"Welfare" is the fourth Frederick Wiseman documentary I've seen and they have all been outstanding. The others I've watched, "Primate", "Law and Order", and "Titticut Follies" I would rank slightly above "Welfare" for the simple reason that they are harder hitting films. "Welfare" is very long and totally mesmerizing but it's all about the process of waiting and people drifting endlessly through the system. It's all conversations between welfare caseworkers and people who are trying to get their checks.
As usual, Wiseman finds some of most astonishing footage imaginable. Some of the stuff its hard to fathom how he managed to film it. You wonder if the people knew they were being filmed, and if so, did they care? They don't seem to. It was shot in 1974, and presumably on film, so the cameras would have been noticeable. The thing I love about Wiseman is that he doesn't stand in judgement. He just shows. And when you expect his camera to pull away it doesn't. And then something even more astonishing happens.

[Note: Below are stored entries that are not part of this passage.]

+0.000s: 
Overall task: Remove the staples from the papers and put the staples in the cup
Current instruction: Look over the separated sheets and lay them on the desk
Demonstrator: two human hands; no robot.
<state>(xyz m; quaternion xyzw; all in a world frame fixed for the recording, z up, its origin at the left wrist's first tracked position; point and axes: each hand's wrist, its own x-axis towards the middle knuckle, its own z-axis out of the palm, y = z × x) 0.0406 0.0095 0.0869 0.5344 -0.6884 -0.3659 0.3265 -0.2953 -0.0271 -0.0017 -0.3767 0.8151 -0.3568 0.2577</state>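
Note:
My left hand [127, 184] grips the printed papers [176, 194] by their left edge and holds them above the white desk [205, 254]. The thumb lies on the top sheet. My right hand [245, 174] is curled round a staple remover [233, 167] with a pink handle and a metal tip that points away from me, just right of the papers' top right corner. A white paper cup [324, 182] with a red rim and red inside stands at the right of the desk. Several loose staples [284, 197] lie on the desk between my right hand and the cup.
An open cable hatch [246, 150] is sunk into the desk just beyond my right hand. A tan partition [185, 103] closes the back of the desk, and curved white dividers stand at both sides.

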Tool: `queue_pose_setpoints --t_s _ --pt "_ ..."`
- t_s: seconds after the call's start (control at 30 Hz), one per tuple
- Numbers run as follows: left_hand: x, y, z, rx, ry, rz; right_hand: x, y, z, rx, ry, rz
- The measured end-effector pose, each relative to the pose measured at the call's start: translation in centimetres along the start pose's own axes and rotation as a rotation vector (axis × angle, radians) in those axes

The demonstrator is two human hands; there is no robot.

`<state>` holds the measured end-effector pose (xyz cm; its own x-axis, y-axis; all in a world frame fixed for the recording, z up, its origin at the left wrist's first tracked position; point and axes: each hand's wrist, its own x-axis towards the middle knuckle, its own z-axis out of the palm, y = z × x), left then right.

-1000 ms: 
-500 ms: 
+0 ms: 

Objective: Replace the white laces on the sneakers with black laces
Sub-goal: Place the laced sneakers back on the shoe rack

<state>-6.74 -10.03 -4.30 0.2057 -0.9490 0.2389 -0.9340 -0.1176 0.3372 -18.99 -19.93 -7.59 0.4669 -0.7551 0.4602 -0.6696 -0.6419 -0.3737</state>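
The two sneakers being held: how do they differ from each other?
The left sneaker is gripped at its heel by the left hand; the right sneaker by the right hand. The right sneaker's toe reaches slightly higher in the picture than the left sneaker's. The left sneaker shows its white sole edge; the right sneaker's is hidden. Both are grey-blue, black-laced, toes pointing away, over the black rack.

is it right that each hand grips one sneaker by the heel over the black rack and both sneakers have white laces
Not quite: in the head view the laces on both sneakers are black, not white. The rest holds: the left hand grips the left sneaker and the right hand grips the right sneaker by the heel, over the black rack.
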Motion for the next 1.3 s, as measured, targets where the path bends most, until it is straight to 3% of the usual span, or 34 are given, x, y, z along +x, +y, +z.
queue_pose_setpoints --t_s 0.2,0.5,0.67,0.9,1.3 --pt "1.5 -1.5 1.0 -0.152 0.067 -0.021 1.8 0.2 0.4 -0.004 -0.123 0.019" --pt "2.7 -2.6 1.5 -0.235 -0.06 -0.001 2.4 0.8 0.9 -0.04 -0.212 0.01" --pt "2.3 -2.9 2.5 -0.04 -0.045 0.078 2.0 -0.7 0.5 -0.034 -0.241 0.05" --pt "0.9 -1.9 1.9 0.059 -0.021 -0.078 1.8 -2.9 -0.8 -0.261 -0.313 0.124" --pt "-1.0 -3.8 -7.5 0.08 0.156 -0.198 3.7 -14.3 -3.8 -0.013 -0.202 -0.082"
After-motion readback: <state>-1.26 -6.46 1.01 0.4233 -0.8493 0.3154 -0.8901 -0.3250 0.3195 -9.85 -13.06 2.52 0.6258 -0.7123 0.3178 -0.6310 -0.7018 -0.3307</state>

Admittedly, in "Welfare" the astonishment is on a more subtle level than in some of his other films. There are no moments that make your jaw drop in horror at the human condition like in Wiseman's "Law and Order" when two cops chokehold a cowering prostitute into oblivion or the nightmarish talent show in "Titticut Follies".
The moments that stand out in "Welfare" are the smaller ones. The way one couple's story about how badly they need their welfare check slowly dissolves as they get caught in one lie after another. The hippie girl who complains about her apartment being declared an unfit home for her infant just because her boyfriend's "diseased" dog also lives there. The way one caseworker (who seems like a wimp at first) is able to firmly (and justly) stick up for one of his cases.
But the real treat of seeing a Frederick Wiseman documentary cannot fully be described in words. I think he is the greatest documentary filmmaker in history. His films are truly like social x-rays. Every one of his films I've seen is far and away better than any other documentary I've seen by any other filmmaker.